## [INSTRUCTIONS TO FOLLOW]
Omit the pictures and print exactly the lines of the listing below, starting at the first and ending at the line containing "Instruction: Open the".

+-------+

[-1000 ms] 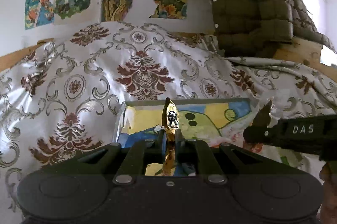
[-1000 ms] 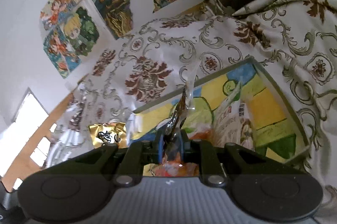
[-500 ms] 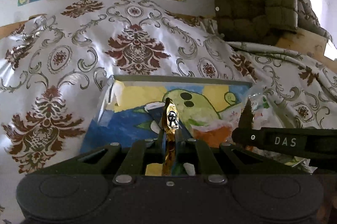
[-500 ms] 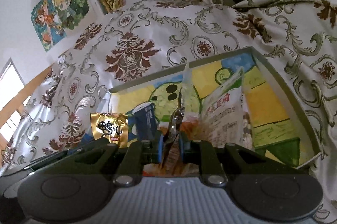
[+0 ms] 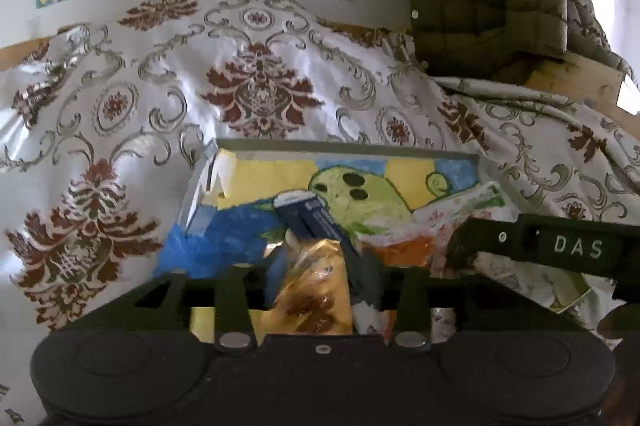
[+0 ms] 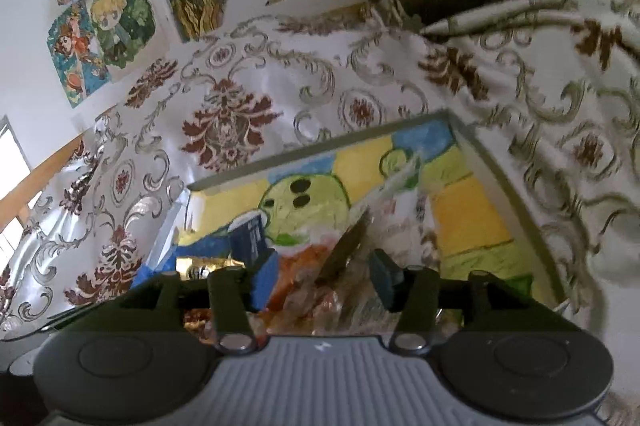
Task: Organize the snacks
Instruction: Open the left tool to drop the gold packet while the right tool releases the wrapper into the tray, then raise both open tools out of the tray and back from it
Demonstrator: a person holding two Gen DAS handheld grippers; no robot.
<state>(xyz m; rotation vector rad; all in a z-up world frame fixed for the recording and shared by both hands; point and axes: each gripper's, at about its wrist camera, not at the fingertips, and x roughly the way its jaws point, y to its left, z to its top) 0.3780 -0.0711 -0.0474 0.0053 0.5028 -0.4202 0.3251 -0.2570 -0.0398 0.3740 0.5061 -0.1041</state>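
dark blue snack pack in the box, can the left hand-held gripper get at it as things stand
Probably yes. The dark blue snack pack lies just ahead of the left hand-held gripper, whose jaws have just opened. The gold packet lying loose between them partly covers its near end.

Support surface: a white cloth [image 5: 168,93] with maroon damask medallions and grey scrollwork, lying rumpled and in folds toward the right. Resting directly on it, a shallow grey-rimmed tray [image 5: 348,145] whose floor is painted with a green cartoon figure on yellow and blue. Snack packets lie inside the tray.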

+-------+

## [RESPONSE]
[-1000 ms] 
[-1000 ms] 
[-500 ms] 
[-500 ms] 
[+0 ms] 
[+0 ms] 
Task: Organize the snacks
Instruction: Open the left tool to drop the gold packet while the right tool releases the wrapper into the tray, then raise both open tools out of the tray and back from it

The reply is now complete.